§ **YOUR OBJECTIVE**: If a line in the entries below holds the string "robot", copy it.

§ **DATA UNDER STUDY**:
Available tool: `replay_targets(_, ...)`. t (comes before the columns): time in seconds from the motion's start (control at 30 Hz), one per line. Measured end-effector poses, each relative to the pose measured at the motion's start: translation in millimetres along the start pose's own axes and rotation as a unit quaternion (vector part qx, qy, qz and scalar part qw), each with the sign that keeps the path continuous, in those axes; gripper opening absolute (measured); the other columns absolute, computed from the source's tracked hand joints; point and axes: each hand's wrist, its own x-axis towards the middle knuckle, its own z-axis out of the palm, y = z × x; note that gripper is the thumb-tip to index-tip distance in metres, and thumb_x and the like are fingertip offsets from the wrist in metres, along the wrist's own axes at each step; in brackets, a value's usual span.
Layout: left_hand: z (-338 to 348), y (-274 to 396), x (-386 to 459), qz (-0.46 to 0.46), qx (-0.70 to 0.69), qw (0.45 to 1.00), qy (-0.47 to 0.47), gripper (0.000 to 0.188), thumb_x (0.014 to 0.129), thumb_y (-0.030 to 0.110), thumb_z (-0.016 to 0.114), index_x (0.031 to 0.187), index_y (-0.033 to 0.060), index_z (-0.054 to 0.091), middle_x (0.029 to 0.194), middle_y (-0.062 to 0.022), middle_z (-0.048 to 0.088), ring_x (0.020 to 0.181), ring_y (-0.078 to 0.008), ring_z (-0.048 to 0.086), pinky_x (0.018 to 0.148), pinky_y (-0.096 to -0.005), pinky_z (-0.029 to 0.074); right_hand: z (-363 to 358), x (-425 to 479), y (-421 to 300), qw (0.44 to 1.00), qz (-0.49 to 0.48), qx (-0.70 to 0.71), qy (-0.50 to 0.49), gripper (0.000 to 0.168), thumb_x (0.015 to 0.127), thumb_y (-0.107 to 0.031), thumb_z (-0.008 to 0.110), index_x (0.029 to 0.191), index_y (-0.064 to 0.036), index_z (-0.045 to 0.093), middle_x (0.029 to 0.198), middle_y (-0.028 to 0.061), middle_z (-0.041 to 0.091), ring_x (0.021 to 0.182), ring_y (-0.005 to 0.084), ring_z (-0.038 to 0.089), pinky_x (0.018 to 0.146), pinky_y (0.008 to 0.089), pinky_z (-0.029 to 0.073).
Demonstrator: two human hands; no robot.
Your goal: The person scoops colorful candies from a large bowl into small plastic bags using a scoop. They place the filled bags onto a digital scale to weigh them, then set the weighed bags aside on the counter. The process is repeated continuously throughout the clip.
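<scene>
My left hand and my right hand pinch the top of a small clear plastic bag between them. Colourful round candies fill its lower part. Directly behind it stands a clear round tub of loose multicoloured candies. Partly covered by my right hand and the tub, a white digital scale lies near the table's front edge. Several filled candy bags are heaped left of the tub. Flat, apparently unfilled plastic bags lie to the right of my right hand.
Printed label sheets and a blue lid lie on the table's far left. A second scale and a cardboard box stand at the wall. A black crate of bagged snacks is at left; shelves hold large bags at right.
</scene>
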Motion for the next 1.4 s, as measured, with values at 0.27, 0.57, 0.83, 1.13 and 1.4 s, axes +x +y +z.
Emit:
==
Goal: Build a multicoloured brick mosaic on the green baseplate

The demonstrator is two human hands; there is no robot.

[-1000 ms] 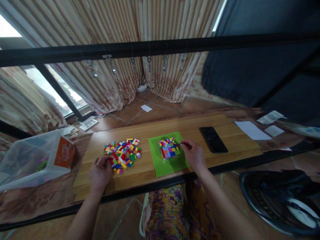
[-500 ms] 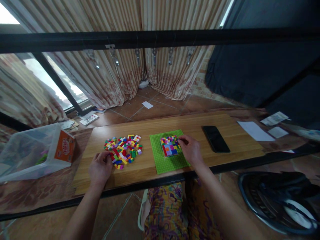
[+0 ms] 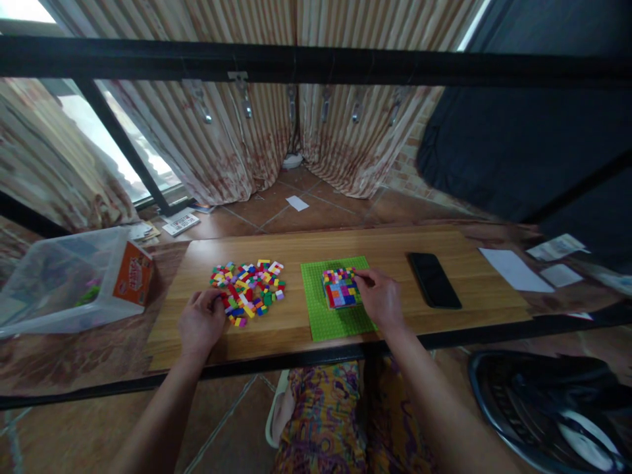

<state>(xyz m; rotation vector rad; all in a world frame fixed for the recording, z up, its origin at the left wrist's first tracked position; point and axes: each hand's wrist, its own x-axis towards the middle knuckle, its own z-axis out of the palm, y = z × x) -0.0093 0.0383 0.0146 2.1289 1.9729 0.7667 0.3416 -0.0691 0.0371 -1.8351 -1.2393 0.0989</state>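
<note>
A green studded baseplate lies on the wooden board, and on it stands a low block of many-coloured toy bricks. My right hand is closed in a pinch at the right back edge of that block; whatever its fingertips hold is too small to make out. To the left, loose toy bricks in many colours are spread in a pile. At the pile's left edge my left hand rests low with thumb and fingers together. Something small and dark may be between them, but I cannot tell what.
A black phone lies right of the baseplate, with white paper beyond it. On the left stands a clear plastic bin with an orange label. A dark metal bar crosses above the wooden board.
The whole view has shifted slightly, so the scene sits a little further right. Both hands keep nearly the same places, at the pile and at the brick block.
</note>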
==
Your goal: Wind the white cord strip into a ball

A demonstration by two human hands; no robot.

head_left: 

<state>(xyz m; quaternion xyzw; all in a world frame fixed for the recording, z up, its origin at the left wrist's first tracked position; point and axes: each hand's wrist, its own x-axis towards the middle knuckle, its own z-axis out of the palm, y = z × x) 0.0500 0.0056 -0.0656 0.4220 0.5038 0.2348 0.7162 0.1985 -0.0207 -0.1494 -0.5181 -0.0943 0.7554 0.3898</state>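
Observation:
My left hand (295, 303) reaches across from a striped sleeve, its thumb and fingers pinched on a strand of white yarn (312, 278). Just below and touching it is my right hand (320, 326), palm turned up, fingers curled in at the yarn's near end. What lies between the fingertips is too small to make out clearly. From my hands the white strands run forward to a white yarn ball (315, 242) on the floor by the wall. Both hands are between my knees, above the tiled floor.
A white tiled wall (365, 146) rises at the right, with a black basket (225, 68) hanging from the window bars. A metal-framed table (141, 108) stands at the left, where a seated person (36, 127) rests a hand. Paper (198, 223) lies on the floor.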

§ **EXERCISE SOLUTION**:
Demonstrator: two human hands; no robot.
The demonstrator is two human hands; there is no robot.
A demonstration by two human hands; no robot.

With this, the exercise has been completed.